▸ **Work to complete**
Search the data below for the word "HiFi" and report how many lines contain it, with no added words.

Data excerpts:
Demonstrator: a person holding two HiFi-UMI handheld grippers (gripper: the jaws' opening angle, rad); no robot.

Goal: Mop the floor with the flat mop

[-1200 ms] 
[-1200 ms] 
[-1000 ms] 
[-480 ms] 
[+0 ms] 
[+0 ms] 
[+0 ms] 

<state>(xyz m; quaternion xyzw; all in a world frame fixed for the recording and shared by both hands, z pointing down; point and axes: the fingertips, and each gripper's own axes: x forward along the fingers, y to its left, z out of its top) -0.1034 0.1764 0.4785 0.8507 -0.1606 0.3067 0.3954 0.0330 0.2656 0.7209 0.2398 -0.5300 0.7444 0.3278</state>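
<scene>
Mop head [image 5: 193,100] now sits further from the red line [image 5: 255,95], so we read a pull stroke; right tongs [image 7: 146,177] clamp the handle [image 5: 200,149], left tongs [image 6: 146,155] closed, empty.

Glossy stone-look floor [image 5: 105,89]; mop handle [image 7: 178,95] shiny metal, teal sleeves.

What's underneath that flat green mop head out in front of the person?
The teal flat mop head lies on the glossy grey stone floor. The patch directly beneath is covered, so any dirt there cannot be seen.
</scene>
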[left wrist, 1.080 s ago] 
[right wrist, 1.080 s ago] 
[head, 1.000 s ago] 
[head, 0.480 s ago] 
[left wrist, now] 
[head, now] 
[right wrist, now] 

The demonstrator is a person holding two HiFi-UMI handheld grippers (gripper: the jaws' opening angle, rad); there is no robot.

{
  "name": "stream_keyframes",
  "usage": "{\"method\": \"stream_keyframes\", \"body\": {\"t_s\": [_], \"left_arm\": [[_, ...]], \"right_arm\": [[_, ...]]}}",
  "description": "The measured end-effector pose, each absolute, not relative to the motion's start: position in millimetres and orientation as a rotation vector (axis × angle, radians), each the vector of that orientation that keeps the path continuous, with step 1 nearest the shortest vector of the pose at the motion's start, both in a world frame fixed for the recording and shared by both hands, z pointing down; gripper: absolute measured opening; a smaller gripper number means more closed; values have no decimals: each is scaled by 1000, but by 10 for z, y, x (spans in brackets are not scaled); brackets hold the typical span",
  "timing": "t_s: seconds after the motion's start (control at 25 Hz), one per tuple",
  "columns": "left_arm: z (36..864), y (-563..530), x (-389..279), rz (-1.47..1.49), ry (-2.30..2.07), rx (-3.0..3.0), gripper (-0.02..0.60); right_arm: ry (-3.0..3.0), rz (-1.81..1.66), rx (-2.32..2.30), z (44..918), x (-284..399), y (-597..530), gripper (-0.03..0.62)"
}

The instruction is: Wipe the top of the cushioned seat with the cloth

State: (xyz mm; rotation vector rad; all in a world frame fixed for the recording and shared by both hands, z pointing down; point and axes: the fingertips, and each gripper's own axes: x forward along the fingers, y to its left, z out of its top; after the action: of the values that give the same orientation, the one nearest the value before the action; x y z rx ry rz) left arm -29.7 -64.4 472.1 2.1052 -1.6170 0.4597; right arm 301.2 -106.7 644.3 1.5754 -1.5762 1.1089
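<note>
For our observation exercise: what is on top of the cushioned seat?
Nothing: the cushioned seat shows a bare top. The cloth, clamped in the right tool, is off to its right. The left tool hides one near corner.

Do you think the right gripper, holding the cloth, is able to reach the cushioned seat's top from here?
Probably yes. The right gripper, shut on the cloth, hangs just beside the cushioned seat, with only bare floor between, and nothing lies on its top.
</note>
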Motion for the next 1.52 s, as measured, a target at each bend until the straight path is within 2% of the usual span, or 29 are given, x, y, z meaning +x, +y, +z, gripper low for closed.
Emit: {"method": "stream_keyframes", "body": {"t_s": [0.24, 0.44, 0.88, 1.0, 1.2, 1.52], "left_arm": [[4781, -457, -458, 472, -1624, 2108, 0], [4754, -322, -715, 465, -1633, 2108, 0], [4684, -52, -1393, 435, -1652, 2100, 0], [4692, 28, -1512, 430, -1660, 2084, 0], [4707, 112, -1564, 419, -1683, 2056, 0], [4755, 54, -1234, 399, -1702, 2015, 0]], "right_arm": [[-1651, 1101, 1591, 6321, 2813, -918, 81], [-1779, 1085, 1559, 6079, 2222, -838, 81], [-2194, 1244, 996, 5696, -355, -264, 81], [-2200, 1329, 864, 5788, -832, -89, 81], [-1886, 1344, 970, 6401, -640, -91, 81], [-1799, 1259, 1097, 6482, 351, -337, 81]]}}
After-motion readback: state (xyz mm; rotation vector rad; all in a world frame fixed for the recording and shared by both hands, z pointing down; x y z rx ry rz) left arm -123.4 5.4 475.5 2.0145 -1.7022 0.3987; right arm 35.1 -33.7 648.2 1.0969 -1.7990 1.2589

▸ **Solution for this exercise**
2